### [Task goal]
In your copy of the data, include no pictures and alter nothing else.

### [Dataset section]
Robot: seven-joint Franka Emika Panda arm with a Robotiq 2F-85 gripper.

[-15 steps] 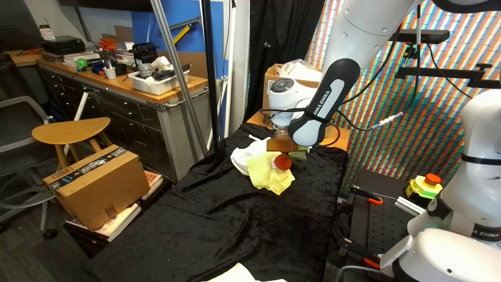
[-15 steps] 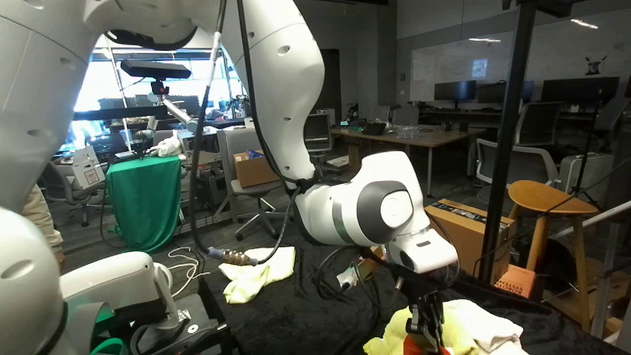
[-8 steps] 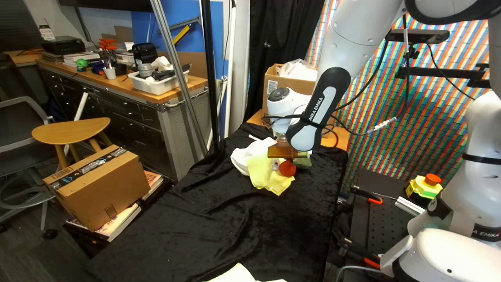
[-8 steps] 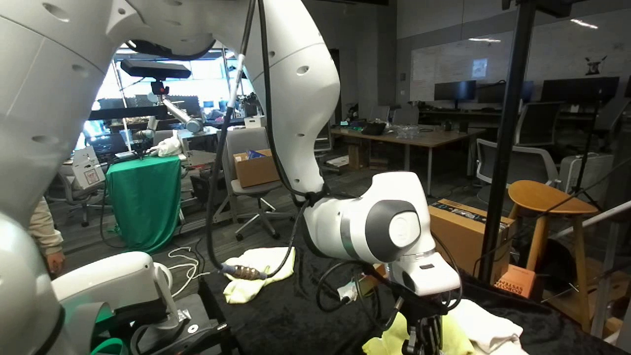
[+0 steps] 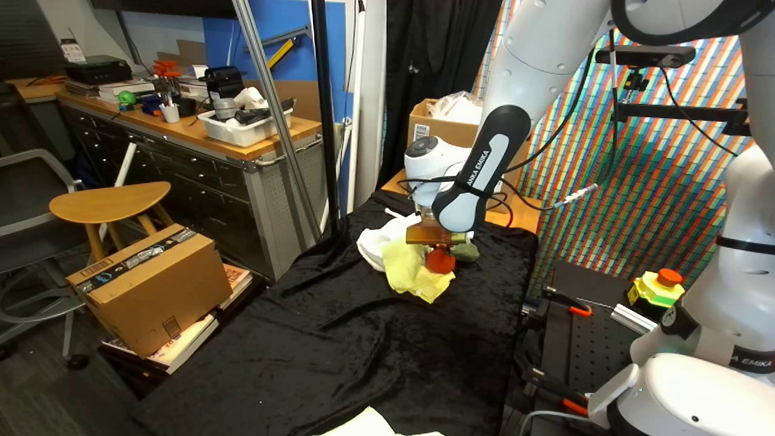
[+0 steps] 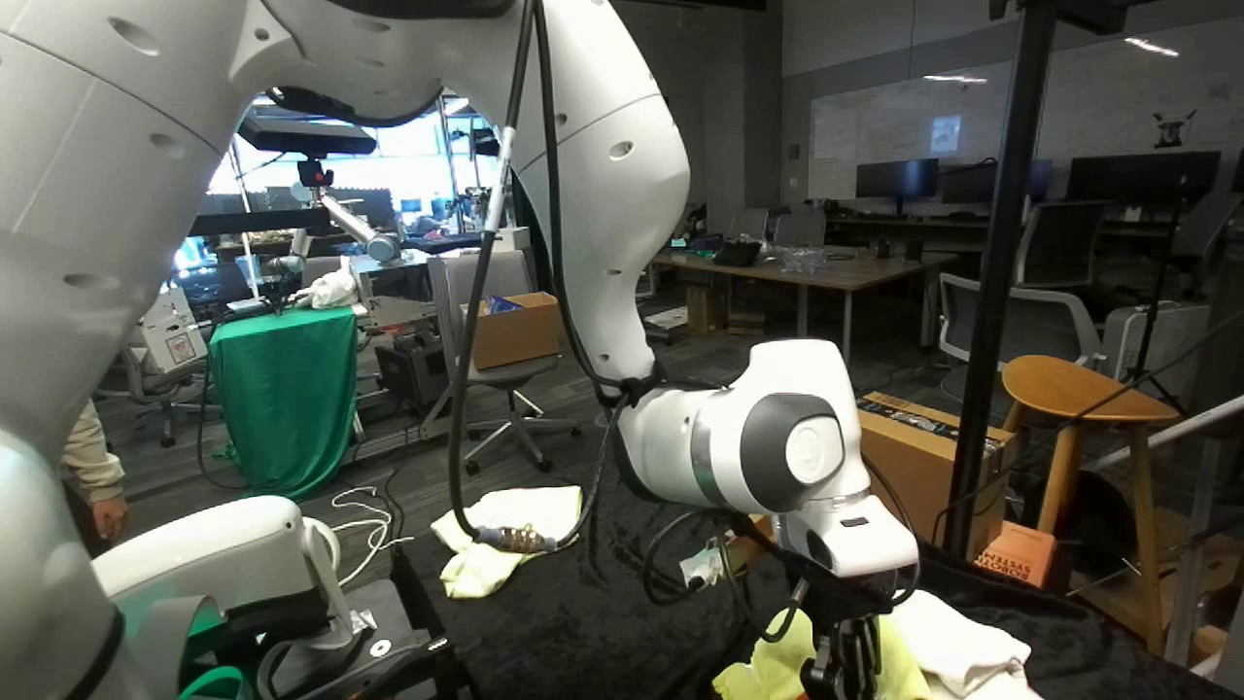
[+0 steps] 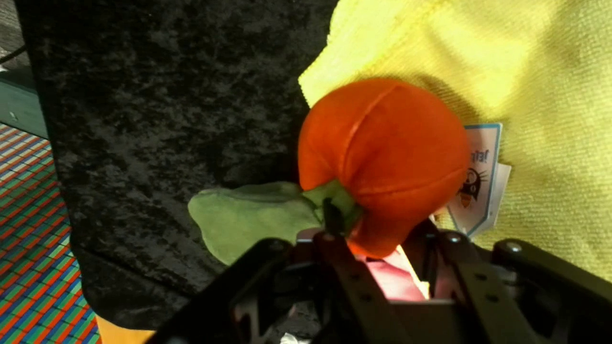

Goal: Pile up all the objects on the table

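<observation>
The arm (image 5: 493, 151) reads "EMIKA", its fingers (image 7: 346, 265) apart at a red toy (image 7: 387, 143) beside a cat-printed tag (image 7: 478, 167).

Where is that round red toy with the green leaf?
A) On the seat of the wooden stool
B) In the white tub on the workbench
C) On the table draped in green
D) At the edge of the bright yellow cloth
D: seen from the wrist view, the red toy overlaps the edge of the bright yellow cloth.
</observation>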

### [Problem solution]
Robot: seven-joint Franka Emika Panda arm with a Robotiq 2F-85 gripper.

[-15 steps] 
[-15 steps] 
[-8 steps] 
[-8 steps] 
[+0 steps] 
[+0 steps] 
[+0 steps] 

Goal: Pile up all the objects on the table

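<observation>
The arm (image 5: 493, 151) reads "EMIKA", its fingers (image 7: 346, 265) apart at a red toy (image 7: 387, 143) beside a cat-printed tag (image 7: 478, 167).

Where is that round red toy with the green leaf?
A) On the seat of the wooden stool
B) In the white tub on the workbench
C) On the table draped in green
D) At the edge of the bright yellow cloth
D: seen from the wrist view, the red toy overlaps the edge of the bright yellow cloth.
</observation>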

No more work is required for the exercise.